Because she views carbon as a call to action for herself as much as her listeners, Sirintip centers self-disclosure throughout the recording. Lyrics for “it’s alright” emerged from text messages between the artist and her best friend who passed away tragically at 28. “The song’s connection to climate change is in the plastics instrumentation,” says Sirintip, “but the message is more universal: We don’t need to be perfect.”

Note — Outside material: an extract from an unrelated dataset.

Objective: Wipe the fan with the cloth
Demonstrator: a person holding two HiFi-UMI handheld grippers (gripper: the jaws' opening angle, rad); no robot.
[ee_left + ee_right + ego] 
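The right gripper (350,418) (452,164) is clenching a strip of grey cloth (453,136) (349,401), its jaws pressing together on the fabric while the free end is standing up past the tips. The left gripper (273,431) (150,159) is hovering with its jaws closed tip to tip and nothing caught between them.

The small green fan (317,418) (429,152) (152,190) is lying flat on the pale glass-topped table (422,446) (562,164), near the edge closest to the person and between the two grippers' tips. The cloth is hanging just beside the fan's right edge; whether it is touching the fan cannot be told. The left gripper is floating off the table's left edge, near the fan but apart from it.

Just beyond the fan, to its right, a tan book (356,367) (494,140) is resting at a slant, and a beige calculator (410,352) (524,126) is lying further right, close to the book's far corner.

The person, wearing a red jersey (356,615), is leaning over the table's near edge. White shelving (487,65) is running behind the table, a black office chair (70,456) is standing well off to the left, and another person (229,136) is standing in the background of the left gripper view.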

This messaging, in part, is what the artist-composer hopes listeners will receive from engaging with carbon. “Climate change is something that affects everyone. It shouldn’t need to be ‘activist’ work,” says Sirintip, who seeks to release the project while creating as minimal impact as possible. She recently performed a solar powered concert this summer, and is currently researching strategies for touring more sustainably: “It’s hard to be perfect. We don’t currently have the infrastructure for all of us to live like Greta. But trying is so much better than giving up. Everything counts — understanding our personal carbon footprint so we can limit them, even something as simple as deleting 10 emails and off-loading the servers from powering information that we don’t need. That’s what I’m trying to remember every day, and what I’m hoping to inspire others to consider when they hear this recording.”